In the present case, the visa applicant seeks the visa for the purposes of visiting her sister and her sister’s family. This is a purpose for which a visa in the Sponsored Family stream may be granted: cl.600.231.
In considering whether a visa applicant genuinely intends to stay temporarily in Australia for this purpose, the Tribunal must consider whether he or she has complied substantially with the conditions of the last substantive visa held, or any subsequent bridging visa (cl.600.211(a)).
The evidence before the Tribunal, as submitted by the review applicant and the visa applicant, is that the visa applicant has not travelled outside of Ghana previously. Based on this evidence, the Tribunal finds the applicant has not previously held a visa to enter Australia. There is therefore no evidence of the applicant not complying with conditions of previously held visa(s).
The Tribunal must also consider whether the visa applicant intends to comply with the conditions to which the Subclass 600 visa would be subject (cl.600.211(b)). The conditions to which a visa in the circumstances of this case would be subject are as follows (cl.600.612):
·8101 – must not work in Australia
·8201 – must not engage in study or training in Australia for more than 3 months
·8503 – not entitled to a substantive visa, other than a protection visa, while remaining in Australia
·8531 – must not remain in Australia after end of permitted stay.
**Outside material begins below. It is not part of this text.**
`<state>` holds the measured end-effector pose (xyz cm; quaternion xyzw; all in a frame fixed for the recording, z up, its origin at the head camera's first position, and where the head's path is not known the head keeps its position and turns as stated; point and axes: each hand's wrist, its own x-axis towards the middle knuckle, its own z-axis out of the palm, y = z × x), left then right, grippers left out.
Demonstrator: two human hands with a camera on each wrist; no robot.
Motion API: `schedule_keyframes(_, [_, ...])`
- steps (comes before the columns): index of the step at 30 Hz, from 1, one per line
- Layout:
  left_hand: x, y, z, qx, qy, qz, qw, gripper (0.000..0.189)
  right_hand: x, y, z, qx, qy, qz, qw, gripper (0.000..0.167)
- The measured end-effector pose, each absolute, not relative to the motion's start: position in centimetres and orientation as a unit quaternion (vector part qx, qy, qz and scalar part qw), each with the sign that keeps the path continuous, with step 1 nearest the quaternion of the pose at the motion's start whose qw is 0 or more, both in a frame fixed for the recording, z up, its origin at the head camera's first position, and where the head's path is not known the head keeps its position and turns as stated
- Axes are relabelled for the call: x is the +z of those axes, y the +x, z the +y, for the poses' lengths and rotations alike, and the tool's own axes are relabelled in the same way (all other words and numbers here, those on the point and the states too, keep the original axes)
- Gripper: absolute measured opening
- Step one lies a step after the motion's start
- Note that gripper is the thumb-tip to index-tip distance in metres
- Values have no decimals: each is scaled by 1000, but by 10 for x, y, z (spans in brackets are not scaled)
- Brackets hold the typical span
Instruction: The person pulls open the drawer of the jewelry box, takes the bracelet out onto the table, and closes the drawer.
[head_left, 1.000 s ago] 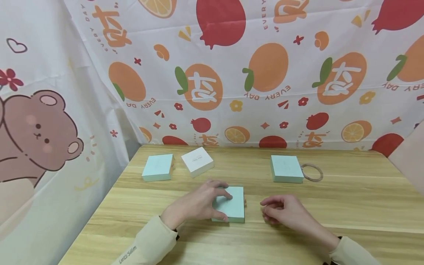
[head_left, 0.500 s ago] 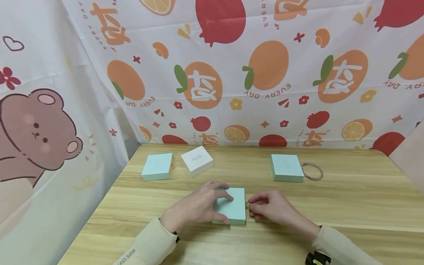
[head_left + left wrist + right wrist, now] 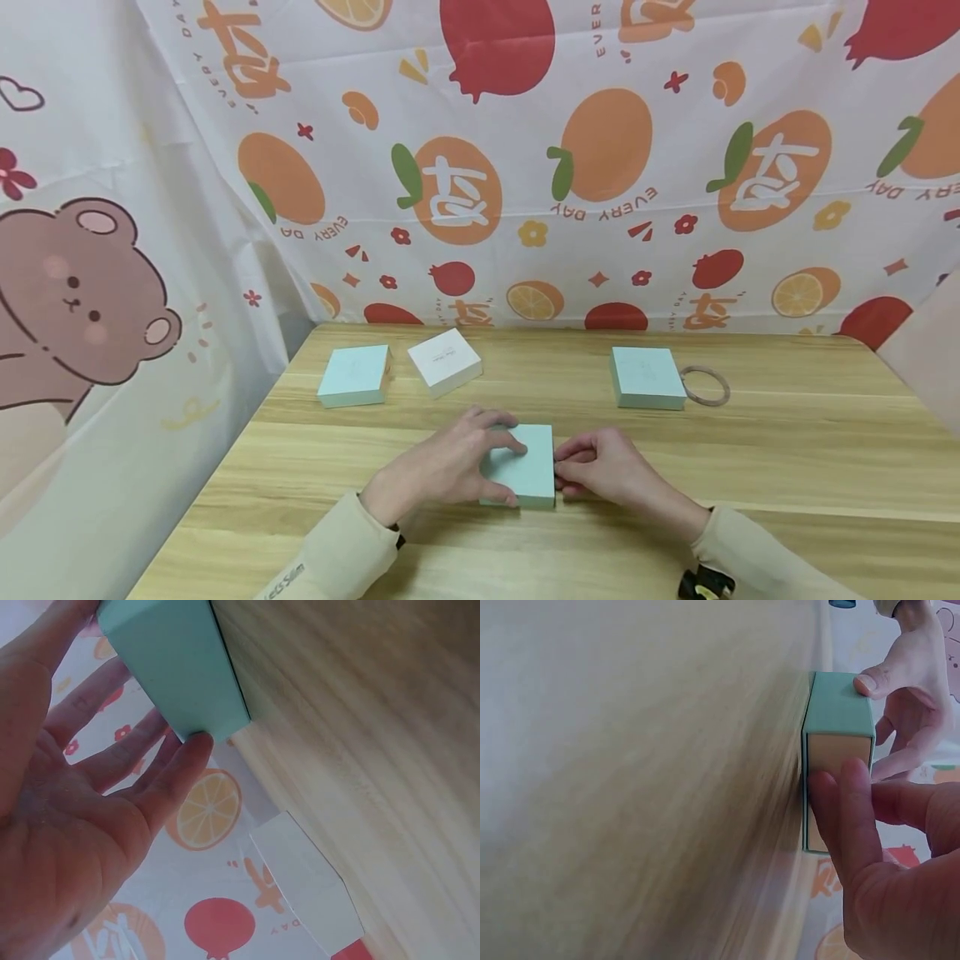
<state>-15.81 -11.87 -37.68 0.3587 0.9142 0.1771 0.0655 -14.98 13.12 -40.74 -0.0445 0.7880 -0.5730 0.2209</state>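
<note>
A pale mint-green drawer box (image 3: 536, 468) lies flat on the wooden table in front of me. My left hand (image 3: 459, 458) spans it, with the thumb at the near edge and a finger resting on its top; in the left wrist view, a fingertip presses the box's side (image 3: 176, 675). At the box's right end, my right hand (image 3: 611, 468) has thumb and finger together where a small tan pull tab was visible earlier. The right wrist view shows these fingers against the tan drawer front (image 3: 840, 746), hiding the tab. The drawer sits inside its sleeve.
A second mint box (image 3: 352, 375) and a white box (image 3: 444, 360) stand at the table's back left. At the back right is another mint box (image 3: 648, 377), with a pinkish-brown ring (image 3: 708, 387) beside it. A fruit-printed cloth (image 3: 525, 200) hangs behind the table.
My right hand has moved left from the bare table to the box's end, and its fingers now cover the tab. The left hand stays on the box.
</note>
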Motion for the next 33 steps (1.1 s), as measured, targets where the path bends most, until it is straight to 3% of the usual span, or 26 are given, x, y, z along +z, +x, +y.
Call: schedule_keyframes(33, [-378, -151, -119, 184, 362, 912, 54, 52, -409, -144, 128, -589, -30, 780, 208, 10])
The Tribunal relies on the evidence contained in the visa applicant’s written application for a Visitor visa (Sponsored Family Stream) held on the Department’s file and which indicates the visa applicant has a small sum of money available to her in her bank account and that this is to cover her visit to Australia. It also accepts from her statement that the review applicant will be paying for the visa applicant’s return airfare and also covering all her living expenses and provide free accommodation during her stay. The Tribunal also accepts the visa applicant will not be supporting anyone on Ghana while she is in Australia. The Tribunal accepts the visa applicant’s written statement that during this time in Australia she plans daytrips with her sister and brother-in-law. In this context, and having found the evidence of the review applicant and of the visa applicant, credible, the Tribunal accepts their evidence which is that the visa applicant will not work or study in Australia, and also understands that she is not entitled to a substantive visa, other than a protection visa, while remaining in Australia. It also accepts that the visa applicant understands and has committed not to remain in Australia after the end of the permitted period of stay. Having regard to all of this evidence, the Tribunal finds it is satisfied that the visa applicant intends to comply with the conditions to which the Subclass 600 visa would be subject.
The Tribunal has also considered all other relevant matters (cl.600.211(c)).
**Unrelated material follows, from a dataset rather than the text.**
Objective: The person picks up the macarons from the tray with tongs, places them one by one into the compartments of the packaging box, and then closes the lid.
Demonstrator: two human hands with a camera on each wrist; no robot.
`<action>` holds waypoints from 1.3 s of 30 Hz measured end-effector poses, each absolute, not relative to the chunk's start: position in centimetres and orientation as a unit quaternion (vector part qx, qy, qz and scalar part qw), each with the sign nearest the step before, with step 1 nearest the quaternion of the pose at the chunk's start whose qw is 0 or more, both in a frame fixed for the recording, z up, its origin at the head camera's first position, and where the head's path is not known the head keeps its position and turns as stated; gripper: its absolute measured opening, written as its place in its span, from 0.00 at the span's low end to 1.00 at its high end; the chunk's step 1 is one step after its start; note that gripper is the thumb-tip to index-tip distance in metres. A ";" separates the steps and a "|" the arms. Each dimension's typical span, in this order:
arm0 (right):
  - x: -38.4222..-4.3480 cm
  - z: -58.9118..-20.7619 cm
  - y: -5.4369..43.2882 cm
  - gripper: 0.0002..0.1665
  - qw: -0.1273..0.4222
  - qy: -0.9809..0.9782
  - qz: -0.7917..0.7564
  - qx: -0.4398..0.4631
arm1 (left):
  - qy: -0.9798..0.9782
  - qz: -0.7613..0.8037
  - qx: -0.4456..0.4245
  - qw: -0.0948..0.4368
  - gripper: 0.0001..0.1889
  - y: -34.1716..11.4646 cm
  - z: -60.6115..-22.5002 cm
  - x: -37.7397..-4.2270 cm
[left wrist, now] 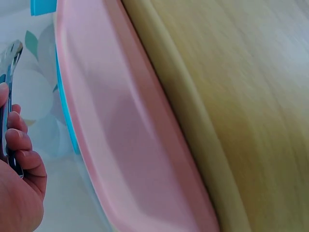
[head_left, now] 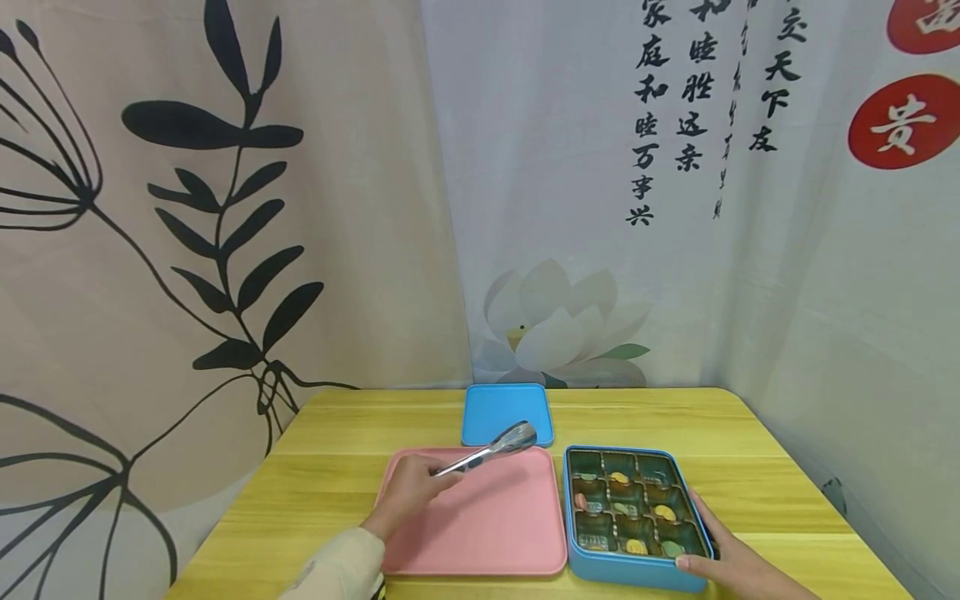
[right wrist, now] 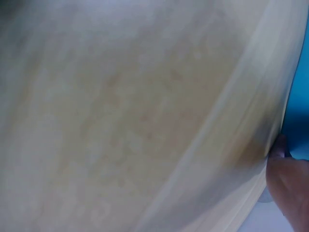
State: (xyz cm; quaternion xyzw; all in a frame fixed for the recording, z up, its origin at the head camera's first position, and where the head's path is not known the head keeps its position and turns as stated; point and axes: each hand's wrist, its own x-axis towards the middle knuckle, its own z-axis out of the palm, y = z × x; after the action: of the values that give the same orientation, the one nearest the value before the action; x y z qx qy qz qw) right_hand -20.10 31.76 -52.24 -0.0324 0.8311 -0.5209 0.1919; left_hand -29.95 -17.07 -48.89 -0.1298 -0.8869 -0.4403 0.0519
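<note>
My left hand [head_left: 411, 493] grips a pair of metal tongs [head_left: 491, 450] above the left part of a pink tray [head_left: 480, 533]. The tongs point away to the right, with nothing visible in their tips. In the left wrist view the fingers wrap round the tongs' handle [left wrist: 7, 140]. My right hand [head_left: 731, 560] holds the near right corner of a blue box [head_left: 630, 571], thumb at the front rim and fingers along the side. Inside the box a dark divided insert [head_left: 596, 525] carries small round yellow, green and pink pieces, like macarons, in several compartments.
A blue lid-like tray [head_left: 506, 408] lies behind the pink tray at the table's far edge. Everything stands on a yellow wood-grain table [head_left: 330, 475]. A printed curtain [head_left: 375, 208] hangs right behind the table and along its right side.
</note>
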 end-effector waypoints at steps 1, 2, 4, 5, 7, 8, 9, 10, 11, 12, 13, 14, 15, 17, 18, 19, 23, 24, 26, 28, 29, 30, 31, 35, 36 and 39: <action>-20.1 -52.3 31.8 0.57 0.192 0.831 -0.521 -0.032 | -0.884 -0.446 -0.131 0.048 0.08 -16.8 -48.9 -30.0; -20.1 -52.3 31.8 0.57 0.192 0.831 -0.521 -0.032 | -0.882 -0.450 -0.132 0.045 0.08 -16.6 -48.8 -30.0; -20.1 -52.3 31.8 0.57 0.193 0.831 -0.520 -0.032 | -0.879 -0.454 -0.138 0.046 0.07 -16.0 -48.8 -30.1; -20.1 -52.4 31.8 0.57 0.193 0.831 -0.520 -0.031 | -0.877 -0.457 -0.141 0.047 0.07 -15.7 -48.8 -30.2; -20.2 -52.4 31.9 0.57 0.194 0.832 -0.519 -0.029 | -0.874 -0.461 -0.144 0.047 0.06 -15.1 -48.6 -30.3; -20.2 -52.4 31.9 0.57 0.195 0.833 -0.518 -0.028 | -0.873 -0.464 -0.145 0.045 0.06 -14.8 -48.6 -30.3; -20.2 -52.4 31.8 0.57 0.195 0.832 -0.518 -0.027 | -0.871 -0.466 -0.147 0.044 0.06 -14.5 -48.5 -30.3; -20.2 -52.4 31.8 0.57 0.195 0.832 -0.519 -0.025 | -0.871 -0.468 -0.147 0.042 0.06 -14.2 -48.4 -30.4; -20.1 -52.4 31.8 0.57 0.195 0.831 -0.519 -0.024 | -0.870 -0.468 -0.150 0.041 0.06 -13.9 -48.4 -30.4; -20.1 -52.4 31.7 0.57 0.195 0.832 -0.519 -0.022 | -0.870 -0.469 -0.149 0.039 0.06 -13.6 -48.3 -30.5; -20.1 -52.4 31.7 0.57 0.195 0.833 -0.518 -0.022 | -0.870 -0.469 -0.150 0.039 0.06 -13.3 -48.3 -30.5; -20.1 -52.3 31.7 0.57 0.195 0.833 -0.518 -0.021 | -0.869 -0.470 -0.150 0.037 0.07 -12.9 -48.2 -30.6; -20.1 -52.3 31.6 0.57 0.195 0.833 -0.518 -0.020 | -0.869 -0.470 -0.149 0.035 0.07 -12.6 -48.1 -30.5; -20.1 -52.2 31.6 0.57 0.194 0.833 -0.518 -0.021 | -0.870 -0.469 -0.146 0.032 0.07 -12.0 -48.0 -30.5; -20.0 -52.2 31.6 0.57 0.194 0.833 -0.518 -0.021 | -0.871 -0.469 -0.146 0.030 0.07 -11.7 -48.0 -30.5; -20.0 -52.2 31.6 0.57 0.194 0.833 -0.518 -0.022 | -0.872 -0.468 -0.144 0.027 0.08 -11.4 -47.9 -30.5; -20.0 -52.1 31.5 0.57 0.191 0.834 -0.517 -0.025 | -0.875 -0.460 -0.148 0.022 0.08 -10.2 -47.8 -30.5; -20.0 -52.1 31.6 0.57 0.191 0.835 -0.515 -0.025 | -0.875 -0.458 -0.155 0.024 0.09 -9.9 -47.8 -30.5; -20.0 -52.2 31.6 0.57 0.191 0.835 -0.515 -0.027 | -0.874 -0.457 -0.163 0.025 0.09 -9.4 -47.8 -30.5; -20.0 -52.2 31.6 0.57 0.192 0.835 -0.514 -0.026 | -0.871 -0.458 -0.174 0.025 0.09 -8.8 -47.8 -30.5; -20.0 -52.2 31.6 0.58 0.193 0.834 -0.517 -0.026 | -0.869 -0.462 -0.175 0.021 0.09 -8.6 -47.8 -30.5; -20.0 -52.2 31.6 0.58 0.193 0.833 -0.519 -0.025 | -0.866 -0.465 -0.180 0.021 0.08 -8.3 -47.7 -30.5; -19.9 -52.2 31.6 0.58 0.193 0.831 -0.520 -0.025 | -0.866 -0.466 -0.181 0.018 0.08 -8.1 -47.7 -30.5; -19.9 -52.1 31.5 0.58 0.193 0.826 -0.529 -0.027 | -0.865 -0.466 -0.187 0.013 0.08 -6.9 -47.5 -30.4; -20.0 -52.1 31.5 0.59 0.193 0.826 -0.530 -0.027 | -0.865 -0.465 -0.189 0.012 0.09 -6.7 -47.4 -30.4; -20.1 -52.2 31.6 0.59 0.198 0.826 -0.527 -0.029 | -0.865 -0.467 -0.184 -0.001 0.09 -5.7 -47.2 -30.3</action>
State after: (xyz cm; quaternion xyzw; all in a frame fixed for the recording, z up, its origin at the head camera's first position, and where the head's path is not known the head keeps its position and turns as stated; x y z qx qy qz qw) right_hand -20.13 31.64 -52.19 -0.0286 0.8263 -0.5266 0.1979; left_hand -30.31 -5.71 -47.23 -0.1840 -0.8647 -0.4674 -0.0013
In considering the application for review and cl.600.211(c), the Tribunal considered the Department’s policy guidance which is contained in the Department’s Procedures and Advice Manual (PAM3) which relevantly states the following in respect of cl.600.211(c):
The ‘any other matter’ factor
Some relevant considerations
In establishing whether 600.211(c) is satisfied, relevant considerations of any other matter may include, but are not limited to:
•Personal circumstances
•Credibility
•Purpose and period of stay
•Previous immigration/travel history
•Intel reports and profile.
Personal circumstancesNamely:
•the personal circumstances of the applicant that would encourage them to return to their home country (country of usual residence) at the end of the proposed visit, such as:
•ongoing employment
•the presence of close family members in their home country – that is, does the applicant have more close family members living in their home country than in Australia
•property, or other significant assets, owned in their home country and
•whether the applicant is currently residing in a country whose nationals represent a low risk of immigration non-compliance, even if the applicant is originally from a country whose nationals represent a statistically higher risk of non-compliance
and
•the personal circumstances of the applicant in their home country or general conditions in the home country that might encourage them to remain in Australia, such as:
•economic circumstances – including unemployment or employment that, based on knowledge of local employment conditions (such as salary rates) would not constitute a strong incentive for the applicant to leave Australia
•economic disruption, including shortages, famine, or high levels of unemployment, or natural disasters in the applicant’s home country.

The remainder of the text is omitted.